Silencio ruido. Mate tibio.
—Yo nunca quise a esta casa Luis, no fui feliz acá. Y vos cuidando los floreros, los sillones, el patio, la vajilla de loza, no me hacés ningún bien. No te das cuenta, pero no le hacés bien a nadie. Vendéla. Así me voy a sentir en paz.
Y ahí despierta Luis, desbocado, a veces como ahogado. Casi siempre llorando.
Parecería simple, entonces, la forma de matar a la pesadilla: Vender la casa, hacer las paces con su hermano y chau mal sueño. Pero no es tan fácil para Luis. Porque hay un pequeño detalle aún no revelado, y es que su madre amaba esa casa y Luis lo sabe. Lo supo desde la cuna hasta el día en que murió su madre y lo último que le dijo fue: Cuidá la casa Luis. Y cerró los ojos y se fue.
«Cuidá la casa Luis». Y eso es lo que Luis hizo y hace. Aunque haya tenido que pelearse con su hermano y sacar un crédito para comprarle su parte de la casa. Aunque se pase día y noche limpiando adornos y arreglando caños y cables que ya no dan más de viejos. Aunque nadie entienda que siga viviendo en ese caserón frío y sin estilo. Luis cuida la casa.
Lo que no entiende Luis, y por eso sufre tanto, es por qué su madre se le aparece en sueños diciendo que no fue feliz en esa casa. Porque él la recuerda siempre sonriendo lavando trastos, haciendo un puchero y bailando un tango por la radio, cantando al limpiar los pisos, y hasta acariciando despacio los muebles cuando no sabía que la miraban.
Entonces ¿Por qué la sueña tan igual y tan distinta? El mismo porte y cabello. Idéntico el sabor del mate. La inconfundible piel radiante. Sin embargo odia la casa y le suplica que la venda. Que le de paz, le pide. Que esto no le hace ningún bien, le insiste. Eso lo trastorna a Luis. Por eso no se lo cuenta a nadie. Lo de la pesadilla, obvio. Ni a su novia, ni a sus amigos, ni mucho menos a su hermano. Pero lo come por dentro.

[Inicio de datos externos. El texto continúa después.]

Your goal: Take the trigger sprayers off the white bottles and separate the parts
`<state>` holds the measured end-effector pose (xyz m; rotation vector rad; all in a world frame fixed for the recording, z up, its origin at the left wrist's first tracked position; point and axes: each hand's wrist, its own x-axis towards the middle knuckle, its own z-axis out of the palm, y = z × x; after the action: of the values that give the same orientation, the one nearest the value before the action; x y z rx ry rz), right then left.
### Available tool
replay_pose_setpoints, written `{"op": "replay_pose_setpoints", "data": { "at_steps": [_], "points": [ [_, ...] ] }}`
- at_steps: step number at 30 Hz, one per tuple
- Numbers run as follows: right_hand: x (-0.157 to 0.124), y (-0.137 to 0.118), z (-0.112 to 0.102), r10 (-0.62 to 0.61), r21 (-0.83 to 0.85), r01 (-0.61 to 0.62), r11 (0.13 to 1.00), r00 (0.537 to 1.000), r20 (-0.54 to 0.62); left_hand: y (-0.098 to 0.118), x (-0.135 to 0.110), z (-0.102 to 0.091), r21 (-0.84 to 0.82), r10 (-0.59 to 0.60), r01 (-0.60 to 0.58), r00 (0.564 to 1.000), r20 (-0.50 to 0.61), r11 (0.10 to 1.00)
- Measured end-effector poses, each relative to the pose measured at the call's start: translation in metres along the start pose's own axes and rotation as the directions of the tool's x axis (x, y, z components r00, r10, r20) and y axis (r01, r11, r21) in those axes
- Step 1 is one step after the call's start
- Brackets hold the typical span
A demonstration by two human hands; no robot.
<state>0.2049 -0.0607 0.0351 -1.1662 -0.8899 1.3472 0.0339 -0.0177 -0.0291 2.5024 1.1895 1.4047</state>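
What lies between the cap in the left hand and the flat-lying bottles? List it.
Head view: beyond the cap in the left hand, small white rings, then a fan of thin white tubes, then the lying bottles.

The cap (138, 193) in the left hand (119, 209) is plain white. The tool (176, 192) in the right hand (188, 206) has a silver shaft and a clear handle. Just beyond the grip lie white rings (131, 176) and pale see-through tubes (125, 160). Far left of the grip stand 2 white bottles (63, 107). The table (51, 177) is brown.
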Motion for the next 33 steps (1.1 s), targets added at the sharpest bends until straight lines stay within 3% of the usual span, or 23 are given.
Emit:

Ahora duda desde que empezó con el mal sueño, y cuando mira los muebles, las ollas, los manteles que bordó su madre, no puede dejar de preguntarse si ella realmente fue feliz ahí, o sólo es producto de su memoria selectiva. Esa que le hace recordarla sonriendo, cantando, bailando y acariciando.
Tal vez no recuerda bien todo ¿Y si ella lloraba y nunca la vio? ¿Y si sufría mucho y no lo supo? Tal vez se niega a recordarlo y el único modo que encontró su madre para hacérselo saber es a través de un sueño, justamente dentro de esa casa, tomando mate como siempre, para que Luis entienda que detrás de cada recuerdo puede haber otro muy diferente.
El lado B de ese disco que vive escuchando y se sabe de memoria. Que de repente tiene una canción que nunca escuchó. Que no quiere escuchar. Que suena terriblemente fuerte.